We had him 50 percent for 5 months. Then he went over to his mother's house and refused to visit. My husband voluntarily start paying almost $2000 a month while his ex started proceedings to change custody back. About two months later, my husband was able to convince my stepson who started visiting us but only for the days. He never stayed the night. When we finally went to court, we basically had the current visitation put into paper at my stepson's and his mother's request. It was not official until almost 8 months after he left. But my husband stayed current on child support voluntarily so we wouldn't get a sudden back child support order.

Maxwell09's picture

You got caught talking bad about the skid. There's a good lesson to be learned somewhere in all of this and it is what it is; there's no turning back. I think you should apologize to the boy and his father. I think it was unfair of your husband to ask his son to consider your child when it comes to financial support and college. He shouldn't hold back on his opportunities because y'all decided to have another child. I'm afraid things won't get better. Those emails put a huge trench between you and the boy and your partner is having to go back and forth to keep from losing either of you. You're right, it is a huge mess but all you can do is leave the boy alone to let him heal, let him choose the college he wants even if it's whatever BM is telling him and try your best to make a decent life for your child.

Acratopotes's picture

DH should stop it all immediately ..... BM can threaten him but there's things like the law you know....
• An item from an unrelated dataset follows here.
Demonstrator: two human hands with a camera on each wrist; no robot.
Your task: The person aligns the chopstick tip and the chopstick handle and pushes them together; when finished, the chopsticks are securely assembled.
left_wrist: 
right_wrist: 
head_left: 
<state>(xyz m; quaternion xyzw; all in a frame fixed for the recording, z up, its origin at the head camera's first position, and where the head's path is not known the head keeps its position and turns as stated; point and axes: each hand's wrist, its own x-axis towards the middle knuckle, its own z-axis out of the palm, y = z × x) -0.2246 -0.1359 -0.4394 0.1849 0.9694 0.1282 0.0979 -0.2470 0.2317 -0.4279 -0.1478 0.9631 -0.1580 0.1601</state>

He should make sure that his visitations is per CO.... regardless of what SS says.... SS is manipulating the whole issue

and Hon do not feel bad, i can guarantee you SS went snooping on the computer, he was looking for some info to keep over your head, stop feeling guilty, no one is blaming you.... DH should not feel bad either, it's a simple case of SS snooping in your private stuff and that's rude... time for DH to teach his ex a lesson or 2 about laws

Rags's picture

Why isn't your DH demanding and taking his CO'd time with the kid? The kid does not get to decide when he will stay with his father. Only his father can choose to not have the kids on overnights that he is allotted in the CO.

Time for DH to man up and give his son and XW clarity.

Yes, your leaving your email open was unfortunate but not the cause of the increase in CS. Your DH failing to hold his X and the 15yo accountable for complying with the CO and enforcing that SS spend the nights as stipulated in the CO is what caused the CS to increase.

DH needs to get his attorney fired up and get this ridiculous CS change addressed and the undergrad cost element addressed ASAP. At least he needs to push to get a limit set on the undergrad costs in order to prevent SS from going for half a dozen Associates or Bachelor's degrees. Something along the lines of "80% of undergrad costs for pursuit of 4 years of undergraduate studies at an in state public college or university." That limits SS to only 4yrs of school (No Rags 11yr undergrad plan :O )and caps DH's costs to what they would be at a state school if SS chooses a top tier very expensive private school.

DH can't wait, he needs to get on this immediately. If he has the money to pay this kind of CS he should have the money for a killer attorney.